**Provided data:**
============================================================

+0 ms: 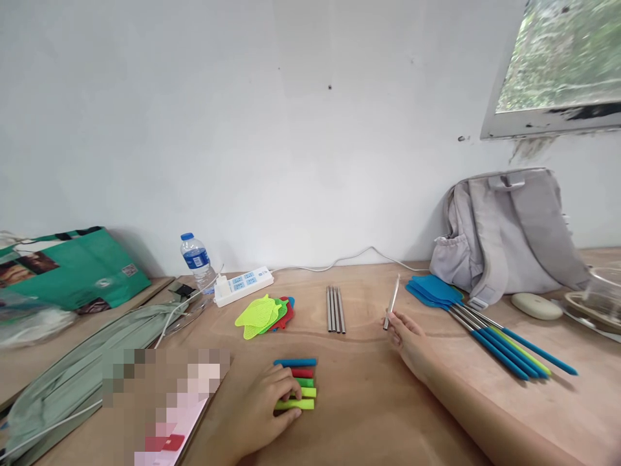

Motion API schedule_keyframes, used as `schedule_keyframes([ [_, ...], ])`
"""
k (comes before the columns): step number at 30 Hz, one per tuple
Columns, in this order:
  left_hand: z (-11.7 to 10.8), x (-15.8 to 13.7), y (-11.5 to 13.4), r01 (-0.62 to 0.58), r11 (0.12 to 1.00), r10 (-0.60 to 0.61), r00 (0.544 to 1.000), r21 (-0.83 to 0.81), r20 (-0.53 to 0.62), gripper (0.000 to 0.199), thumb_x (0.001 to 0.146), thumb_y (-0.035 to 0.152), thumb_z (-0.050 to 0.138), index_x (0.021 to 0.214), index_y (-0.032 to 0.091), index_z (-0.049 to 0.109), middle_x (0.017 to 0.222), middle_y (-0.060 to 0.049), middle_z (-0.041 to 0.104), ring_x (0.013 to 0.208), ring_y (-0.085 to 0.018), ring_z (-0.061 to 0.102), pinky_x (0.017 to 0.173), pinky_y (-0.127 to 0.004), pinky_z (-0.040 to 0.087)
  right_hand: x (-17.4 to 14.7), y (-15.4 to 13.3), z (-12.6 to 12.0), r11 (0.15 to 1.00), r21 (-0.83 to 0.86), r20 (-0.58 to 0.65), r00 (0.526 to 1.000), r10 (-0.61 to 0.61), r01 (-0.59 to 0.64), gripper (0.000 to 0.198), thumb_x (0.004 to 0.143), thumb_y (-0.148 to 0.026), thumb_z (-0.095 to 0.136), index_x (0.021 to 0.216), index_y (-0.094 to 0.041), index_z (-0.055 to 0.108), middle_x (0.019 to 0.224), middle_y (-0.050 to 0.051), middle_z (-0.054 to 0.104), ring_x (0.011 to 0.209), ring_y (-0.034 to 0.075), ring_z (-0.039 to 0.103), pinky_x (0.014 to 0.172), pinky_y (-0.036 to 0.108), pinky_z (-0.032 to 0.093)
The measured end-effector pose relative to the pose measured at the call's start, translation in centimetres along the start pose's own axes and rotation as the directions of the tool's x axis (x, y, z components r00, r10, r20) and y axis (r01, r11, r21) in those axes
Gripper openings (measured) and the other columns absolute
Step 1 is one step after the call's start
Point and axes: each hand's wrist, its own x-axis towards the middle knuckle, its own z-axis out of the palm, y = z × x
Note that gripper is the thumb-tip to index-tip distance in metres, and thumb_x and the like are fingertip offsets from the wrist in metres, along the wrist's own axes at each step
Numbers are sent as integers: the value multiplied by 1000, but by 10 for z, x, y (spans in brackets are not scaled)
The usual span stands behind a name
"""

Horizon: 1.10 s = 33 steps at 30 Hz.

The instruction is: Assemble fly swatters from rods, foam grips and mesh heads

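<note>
Above the bench (359, 414), a right hand (410, 340) is holding one metal rod (394, 294)

Across the middle of the head view, the right fingers are grasping the rod near its lower end, its top leaning to the right. The left hand (269, 404) is resting over a row of coloured handles (305, 393), its fingers lying bent across the nearer yellow ones; whether they are gripping one, I cannot tell. A light, steady pinch is probably suiting the slim rod best, and the left fingers are likely needing to single out one handle without rolling its neighbours.

Beyond, four more rods (336, 310) are lying side by side, with mesh heads (259, 314) overlapping to their left. Rightward, swatters (502, 356) are lying before a grey backpack (524, 226), probably limiting room there. Leftward, a power strip (244, 285) is lying beside a standing bottle (198, 262).
</note>
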Motion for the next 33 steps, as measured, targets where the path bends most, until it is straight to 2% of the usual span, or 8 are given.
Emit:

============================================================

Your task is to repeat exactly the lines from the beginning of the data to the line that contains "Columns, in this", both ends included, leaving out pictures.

+0 ms: 

Motion API schedule_keyframes, used as `schedule_keyframes([ [_, ...], ])`
"""
k (comes before the columns): step number at 30 Hz, one per tuple
Columns, in this order:

The output is finished.